Islander is a musical conceived by Amy Draper with music and lyrics by Finn Anderson and a book by Stewart Melton. Produced by Helen Milne Productions, the original production premiered on the Isle of Mull and toured the Highlands and Islands of Scotland in 2018. Islander follows the story of a young girl called Eilidh, who is the last child on a remote and increasingly depopulated island. It includes elements of Scottish folklore.

The musical was selected for the Made In Scotland showcase at the Edinburgh Festival Fringe in 2019, where it played in the Paines Plough Roundabout at Summerhall. In October 2019, the production transferred to London's Southwark Playhouse.
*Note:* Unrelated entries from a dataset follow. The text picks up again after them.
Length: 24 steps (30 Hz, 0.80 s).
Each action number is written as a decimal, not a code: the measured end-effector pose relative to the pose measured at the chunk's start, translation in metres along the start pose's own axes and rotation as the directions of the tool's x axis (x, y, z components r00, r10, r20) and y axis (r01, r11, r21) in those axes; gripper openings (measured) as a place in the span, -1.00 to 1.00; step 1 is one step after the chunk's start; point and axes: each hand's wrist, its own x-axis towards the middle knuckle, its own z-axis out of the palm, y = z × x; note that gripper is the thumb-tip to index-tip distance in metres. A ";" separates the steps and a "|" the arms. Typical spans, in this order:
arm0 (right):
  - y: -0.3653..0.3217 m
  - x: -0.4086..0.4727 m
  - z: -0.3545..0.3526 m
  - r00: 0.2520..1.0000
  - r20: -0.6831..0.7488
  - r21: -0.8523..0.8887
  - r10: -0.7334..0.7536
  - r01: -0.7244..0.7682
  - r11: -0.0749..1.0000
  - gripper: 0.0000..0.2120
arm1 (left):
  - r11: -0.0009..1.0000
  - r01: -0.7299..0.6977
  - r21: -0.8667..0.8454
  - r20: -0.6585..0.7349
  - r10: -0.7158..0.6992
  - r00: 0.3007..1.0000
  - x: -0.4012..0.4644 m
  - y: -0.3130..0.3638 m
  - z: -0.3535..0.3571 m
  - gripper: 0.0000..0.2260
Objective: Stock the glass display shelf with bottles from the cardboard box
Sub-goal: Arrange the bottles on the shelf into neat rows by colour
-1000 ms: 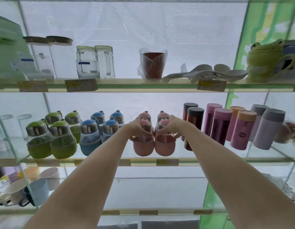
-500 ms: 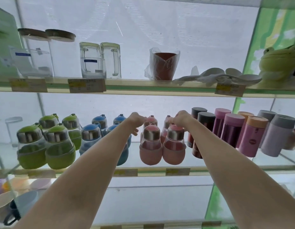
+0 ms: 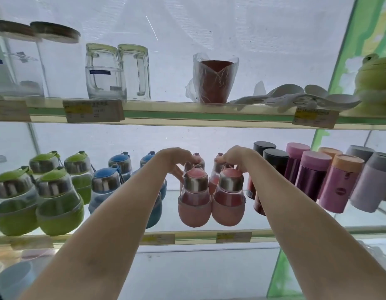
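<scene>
Pink bottles (image 3: 195, 197) at frame centre are gripped by their caps, left hand (image 3: 177, 162) and right hand (image 3: 236, 158) closed, probably for row alignment.

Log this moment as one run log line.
stage: shelving | left hand: on rear pink bottle | right hand: on other rear bottle

Both hands (image 3: 206, 159) have reached past the front pink bottles (image 3: 211, 198) to the rear pair.

Shop: price tags (image 3: 93, 111) on glass shelf (image 3: 187, 114) (drinkware rows).
</scene>
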 end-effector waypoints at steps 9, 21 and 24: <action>0.001 -0.006 0.007 0.999 -0.041 -0.056 0.020 -0.022 0.998 -0.53 | 0.999 -0.033 -0.024 -0.119 0.030 0.992 0.011 -0.008 0.003 -0.87; -0.002 -0.009 0.011 0.993 -0.110 -0.068 0.044 -0.051 0.996 -0.60 | 0.996 -0.049 -0.069 -0.229 0.032 0.973 0.013 -0.006 0.011 -0.81; -0.005 -0.010 0.010 0.994 -0.097 -0.063 0.050 -0.056 0.996 -0.60 | 0.994 -0.062 -0.088 -0.236 0.040 0.971 0.015 -0.008 0.012 -0.79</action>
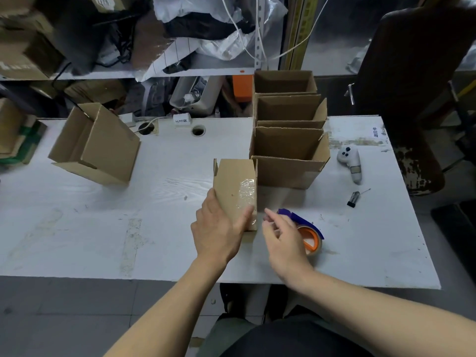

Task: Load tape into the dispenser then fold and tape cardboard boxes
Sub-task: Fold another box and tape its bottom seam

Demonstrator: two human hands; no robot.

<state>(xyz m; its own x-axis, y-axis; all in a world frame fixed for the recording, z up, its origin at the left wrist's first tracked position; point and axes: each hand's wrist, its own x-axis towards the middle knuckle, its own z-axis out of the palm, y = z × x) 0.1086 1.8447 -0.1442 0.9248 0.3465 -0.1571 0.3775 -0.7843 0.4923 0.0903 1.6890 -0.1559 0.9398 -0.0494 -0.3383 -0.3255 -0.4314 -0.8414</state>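
Both forearms reach in from the near table [103, 240] edge, and the left hand [219, 233] has its grip on the near end of a small taped cardboard box [235, 191]: palm against the left face, thumb laid across the shiny tape on the top. Just right of it the right hand [283, 240] hovers with fingers loosely spread and holds nothing, apart from the box by a narrow gap. Partly under that hand, on the table, lies the tape dispenser [306, 228], blue-bodied with an orange-cored roll, near the held box but not touching it. Straight beyond the box stands a row of open boxes [288, 145] running toward the back edge, the nearest one touching or just beside the held box's far right side. A white handheld controller [351, 161] and a small dark tool [353, 195] lie to the right of the row, with bare surface out to the right edge. On the left, one open box [98, 145] lies tipped on its side, well apart, with a broad bare stretch between it and the hands. Cluttered shelves [128, 70] close off the back.
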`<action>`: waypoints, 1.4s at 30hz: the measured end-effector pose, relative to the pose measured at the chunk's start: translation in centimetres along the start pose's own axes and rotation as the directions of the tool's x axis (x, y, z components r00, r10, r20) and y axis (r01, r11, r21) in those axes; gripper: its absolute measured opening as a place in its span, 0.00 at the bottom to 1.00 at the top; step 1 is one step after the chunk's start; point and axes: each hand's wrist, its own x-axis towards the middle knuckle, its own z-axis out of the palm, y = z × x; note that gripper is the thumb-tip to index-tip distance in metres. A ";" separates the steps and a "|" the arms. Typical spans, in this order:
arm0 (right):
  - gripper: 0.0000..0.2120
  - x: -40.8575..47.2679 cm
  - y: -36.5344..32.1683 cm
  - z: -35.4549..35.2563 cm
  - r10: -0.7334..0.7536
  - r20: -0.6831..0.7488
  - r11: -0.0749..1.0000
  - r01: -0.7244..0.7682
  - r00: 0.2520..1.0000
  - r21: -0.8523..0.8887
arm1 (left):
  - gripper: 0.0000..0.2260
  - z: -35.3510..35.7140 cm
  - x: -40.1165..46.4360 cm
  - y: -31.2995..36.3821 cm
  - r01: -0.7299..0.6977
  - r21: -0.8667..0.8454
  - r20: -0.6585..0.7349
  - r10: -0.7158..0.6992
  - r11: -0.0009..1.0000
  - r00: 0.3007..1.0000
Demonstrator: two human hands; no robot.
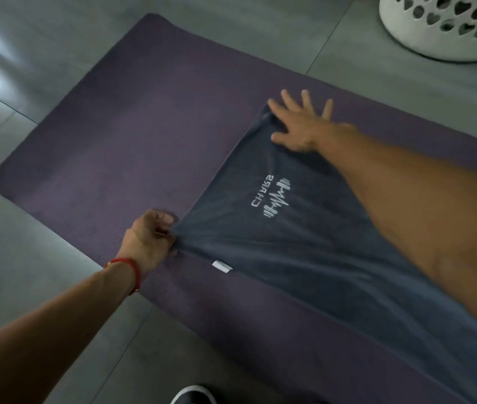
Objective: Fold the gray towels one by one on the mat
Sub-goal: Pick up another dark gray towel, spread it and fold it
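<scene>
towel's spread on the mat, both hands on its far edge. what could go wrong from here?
1. The left hand pinches one corner of the gray towel, bunching it; creases may get folded in.
2. The right hand only presses flat, so that corner may slip.
3. The towel runs out of frame on the purple mat; its other end can't be checked.

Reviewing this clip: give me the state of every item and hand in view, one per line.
gray towel: spread flat on the mat, logo side up, unfolded.
purple mat: unrolled on the floor.
left hand: pinches the towel's near corner.
right hand: fingers spread, presses the far corner.
white basket: stands on the floor beyond the mat, contents hidden.
</scene>
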 end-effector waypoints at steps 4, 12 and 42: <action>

The Original Cast Recording was released on 25 September 2020.

In 2021, a screen adaptation of the theatre show was produced by Dundee Repertory Theatre and Eden Court Theatre. The filmed adaptation was screened in Eden Court's cinema, before being available for streaming for a limited time through Dundee Repertory Theatre's streaming platform Rep Studios.

Islander opened Off-Broadway at Playhouse 46 at St Luke's in New York on April 21, 2022, and closed on June 13, 2022.  The production featured the original cast of Bethany Tennick and Kirsty Findlay. The Off-Broadway production is produced by Helen Milne, Molly Morris, Martin Platt and James L Simon, and directed by Amy Draper.